» **Exercise aim**:
Find the line holding "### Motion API" in the entries below. Give it again exactly, along with every line after it up to and including the line holding "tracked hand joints".

» **Data entries**:
..............................

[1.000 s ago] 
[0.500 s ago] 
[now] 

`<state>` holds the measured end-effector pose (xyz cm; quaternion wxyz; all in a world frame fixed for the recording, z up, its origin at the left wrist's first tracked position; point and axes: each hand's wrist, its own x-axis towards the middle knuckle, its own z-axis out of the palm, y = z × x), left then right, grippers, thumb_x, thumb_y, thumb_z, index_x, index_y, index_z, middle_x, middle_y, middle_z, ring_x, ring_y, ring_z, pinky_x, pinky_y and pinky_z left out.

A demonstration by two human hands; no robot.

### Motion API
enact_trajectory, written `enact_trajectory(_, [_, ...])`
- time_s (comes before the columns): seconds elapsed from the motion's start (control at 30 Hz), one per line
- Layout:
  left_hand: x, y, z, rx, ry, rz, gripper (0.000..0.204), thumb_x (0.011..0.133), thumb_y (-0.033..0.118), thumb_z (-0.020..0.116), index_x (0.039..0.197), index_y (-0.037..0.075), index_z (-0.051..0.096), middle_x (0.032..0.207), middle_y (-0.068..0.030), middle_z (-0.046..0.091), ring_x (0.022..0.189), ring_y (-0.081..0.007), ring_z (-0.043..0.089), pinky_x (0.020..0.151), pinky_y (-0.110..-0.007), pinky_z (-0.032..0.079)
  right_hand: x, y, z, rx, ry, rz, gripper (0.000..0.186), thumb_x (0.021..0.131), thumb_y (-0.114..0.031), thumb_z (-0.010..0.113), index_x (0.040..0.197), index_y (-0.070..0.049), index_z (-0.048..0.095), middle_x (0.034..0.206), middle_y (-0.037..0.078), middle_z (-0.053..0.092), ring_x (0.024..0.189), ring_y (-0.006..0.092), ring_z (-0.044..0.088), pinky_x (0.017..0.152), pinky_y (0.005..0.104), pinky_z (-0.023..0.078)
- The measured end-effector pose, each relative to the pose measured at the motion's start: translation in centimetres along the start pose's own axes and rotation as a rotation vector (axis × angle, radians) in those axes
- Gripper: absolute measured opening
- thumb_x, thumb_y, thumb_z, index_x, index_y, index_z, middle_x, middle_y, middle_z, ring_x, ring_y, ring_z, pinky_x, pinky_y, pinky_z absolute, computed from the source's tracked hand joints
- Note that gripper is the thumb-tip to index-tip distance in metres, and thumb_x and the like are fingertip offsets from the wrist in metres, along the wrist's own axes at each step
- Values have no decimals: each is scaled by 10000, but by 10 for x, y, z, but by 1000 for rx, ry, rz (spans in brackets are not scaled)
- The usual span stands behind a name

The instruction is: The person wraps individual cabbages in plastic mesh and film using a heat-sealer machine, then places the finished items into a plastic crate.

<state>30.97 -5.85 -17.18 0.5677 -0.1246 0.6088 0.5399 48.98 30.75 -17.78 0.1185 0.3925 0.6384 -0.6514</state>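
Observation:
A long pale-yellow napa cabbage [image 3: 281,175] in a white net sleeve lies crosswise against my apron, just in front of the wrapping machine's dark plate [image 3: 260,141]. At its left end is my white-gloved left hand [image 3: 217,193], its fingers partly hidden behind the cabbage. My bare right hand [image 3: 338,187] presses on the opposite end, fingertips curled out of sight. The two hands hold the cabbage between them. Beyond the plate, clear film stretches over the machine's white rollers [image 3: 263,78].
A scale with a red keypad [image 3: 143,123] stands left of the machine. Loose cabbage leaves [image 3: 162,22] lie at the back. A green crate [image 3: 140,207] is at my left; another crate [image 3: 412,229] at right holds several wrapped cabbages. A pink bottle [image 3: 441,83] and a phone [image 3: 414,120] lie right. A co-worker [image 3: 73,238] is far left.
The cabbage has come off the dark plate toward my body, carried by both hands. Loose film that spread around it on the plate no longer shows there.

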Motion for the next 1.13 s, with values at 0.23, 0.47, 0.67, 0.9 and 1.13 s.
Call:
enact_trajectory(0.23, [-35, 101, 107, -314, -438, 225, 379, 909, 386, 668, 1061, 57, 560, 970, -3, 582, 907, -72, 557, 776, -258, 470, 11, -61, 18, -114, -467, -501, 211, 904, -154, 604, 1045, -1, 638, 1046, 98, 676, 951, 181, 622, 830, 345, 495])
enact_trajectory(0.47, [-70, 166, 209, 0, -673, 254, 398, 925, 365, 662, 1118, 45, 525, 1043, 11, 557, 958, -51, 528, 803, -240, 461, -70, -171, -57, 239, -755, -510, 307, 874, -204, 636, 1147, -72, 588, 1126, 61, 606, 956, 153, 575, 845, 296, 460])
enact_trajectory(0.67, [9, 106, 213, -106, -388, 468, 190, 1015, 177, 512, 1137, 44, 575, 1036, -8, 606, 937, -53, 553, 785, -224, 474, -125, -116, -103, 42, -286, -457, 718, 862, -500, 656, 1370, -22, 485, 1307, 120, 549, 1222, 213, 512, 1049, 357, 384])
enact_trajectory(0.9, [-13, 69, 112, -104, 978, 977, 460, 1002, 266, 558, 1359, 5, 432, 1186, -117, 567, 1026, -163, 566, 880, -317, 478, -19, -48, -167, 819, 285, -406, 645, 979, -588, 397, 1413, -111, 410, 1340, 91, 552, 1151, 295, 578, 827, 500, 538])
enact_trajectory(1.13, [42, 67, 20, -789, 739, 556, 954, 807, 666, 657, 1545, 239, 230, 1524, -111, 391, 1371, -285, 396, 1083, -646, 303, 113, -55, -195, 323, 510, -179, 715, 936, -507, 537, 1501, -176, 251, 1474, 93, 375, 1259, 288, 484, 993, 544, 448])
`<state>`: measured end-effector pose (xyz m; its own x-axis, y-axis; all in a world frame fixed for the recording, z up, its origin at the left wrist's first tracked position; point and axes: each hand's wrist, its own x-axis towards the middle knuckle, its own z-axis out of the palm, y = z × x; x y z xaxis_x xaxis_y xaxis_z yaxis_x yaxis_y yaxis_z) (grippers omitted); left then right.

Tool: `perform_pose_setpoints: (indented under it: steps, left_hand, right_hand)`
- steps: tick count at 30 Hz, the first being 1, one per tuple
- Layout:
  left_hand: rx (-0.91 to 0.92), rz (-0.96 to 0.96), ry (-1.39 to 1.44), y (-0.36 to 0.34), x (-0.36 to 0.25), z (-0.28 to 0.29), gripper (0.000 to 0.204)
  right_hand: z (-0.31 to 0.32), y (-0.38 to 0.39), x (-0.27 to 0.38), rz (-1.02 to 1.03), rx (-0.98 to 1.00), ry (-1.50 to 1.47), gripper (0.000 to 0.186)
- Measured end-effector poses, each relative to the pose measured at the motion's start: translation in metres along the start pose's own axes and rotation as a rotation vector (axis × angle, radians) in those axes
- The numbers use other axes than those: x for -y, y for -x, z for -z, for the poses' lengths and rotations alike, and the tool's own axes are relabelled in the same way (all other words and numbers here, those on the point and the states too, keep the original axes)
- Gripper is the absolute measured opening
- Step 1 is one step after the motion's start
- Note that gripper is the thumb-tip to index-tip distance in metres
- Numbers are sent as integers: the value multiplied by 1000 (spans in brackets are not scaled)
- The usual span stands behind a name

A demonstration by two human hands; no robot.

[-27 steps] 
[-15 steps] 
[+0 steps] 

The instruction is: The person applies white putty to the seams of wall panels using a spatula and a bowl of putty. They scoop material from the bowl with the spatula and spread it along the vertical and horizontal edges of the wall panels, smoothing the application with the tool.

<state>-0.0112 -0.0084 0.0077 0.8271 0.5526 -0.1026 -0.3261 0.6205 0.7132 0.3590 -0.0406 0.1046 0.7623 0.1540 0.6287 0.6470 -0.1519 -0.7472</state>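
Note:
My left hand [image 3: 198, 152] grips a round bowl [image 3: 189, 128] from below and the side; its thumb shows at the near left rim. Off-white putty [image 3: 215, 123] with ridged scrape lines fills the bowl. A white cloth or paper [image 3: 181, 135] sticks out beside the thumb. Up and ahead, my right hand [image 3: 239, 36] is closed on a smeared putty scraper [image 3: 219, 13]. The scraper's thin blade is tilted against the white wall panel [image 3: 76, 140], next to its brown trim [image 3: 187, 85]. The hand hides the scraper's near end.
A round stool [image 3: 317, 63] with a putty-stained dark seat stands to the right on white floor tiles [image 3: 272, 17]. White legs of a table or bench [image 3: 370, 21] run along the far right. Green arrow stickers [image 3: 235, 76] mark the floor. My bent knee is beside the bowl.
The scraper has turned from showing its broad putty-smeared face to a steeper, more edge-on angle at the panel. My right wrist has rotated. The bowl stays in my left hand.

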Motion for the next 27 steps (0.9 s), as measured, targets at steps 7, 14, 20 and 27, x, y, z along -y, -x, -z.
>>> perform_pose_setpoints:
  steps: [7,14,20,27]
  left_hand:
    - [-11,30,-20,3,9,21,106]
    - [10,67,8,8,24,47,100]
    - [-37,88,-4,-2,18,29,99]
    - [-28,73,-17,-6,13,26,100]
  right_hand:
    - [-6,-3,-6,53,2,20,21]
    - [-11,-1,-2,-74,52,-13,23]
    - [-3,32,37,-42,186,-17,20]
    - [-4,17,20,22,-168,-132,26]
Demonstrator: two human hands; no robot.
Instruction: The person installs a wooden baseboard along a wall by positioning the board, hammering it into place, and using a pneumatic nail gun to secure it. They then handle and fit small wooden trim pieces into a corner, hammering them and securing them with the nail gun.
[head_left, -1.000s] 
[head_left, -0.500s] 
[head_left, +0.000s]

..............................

» **Task output**:
### Motion API
enact_trajectory, written `enact_trajectory(_, [_, ...])`
- time_s (comes before the columns): seconds elapsed from the motion's start (control at 30 Hz), one per line
- Layout:
  left_hand: x, y, z, rx, ry, rz, gripper (0.000..0.204), thumb_x (0.011..0.133), thumb_y (-0.033..0.118), thumb_z (-0.020..0.116), index_x (0.039..0.197), index_y (-0.037..0.075), index_z (-0.051..0.096), middle_x (0.032..0.207), middle_y (-0.068..0.030), middle_z (-0.046..0.091), ring_x (0.022..0.189), ring_y (-0.081..0.007), ring_z (-0.043..0.089), pinky_x (0.020..0.151), pinky_y (-0.110..-0.007), pinky_z (-0.032..0.079)
  right_hand: x, y, z, rx, ry, rz, gripper (0.000..0.186), thumb_x (0.021..0.131), thumb_y (-0.114..0.031), thumb_z (-0.010..0.113), index_x (0.040..0.197), index_y (-0.070..0.049), index_z (-0.048..0.095), middle_x (0.034..0.206), middle_y (-0.037..0.078), middle_z (-0.053..0.092), ring_x (0.024..0.189), ring_y (-0.006..0.092), ring_z (-0.044..0.088), pinky_x (0.017..0.152), pinky_y (0.005..0.104), pinky_z (-0.023..0.078)
- The measured end-effector pose, each relative to the pose measured at the motion's start: translation in centimetres along the start pose's own axes and rotation as a rotation vector (axis × angle, radians) in those axes
- Gripper: absolute measured opening
- thumb_x, thumb_y, thumb_z, index_x, index_y, index_z, middle_x, middle_y, middle_z, ring_x, ring_y, ring_z, pinky_x, pinky_y, pinky_z absolute, computed from the source's tracked hand joints

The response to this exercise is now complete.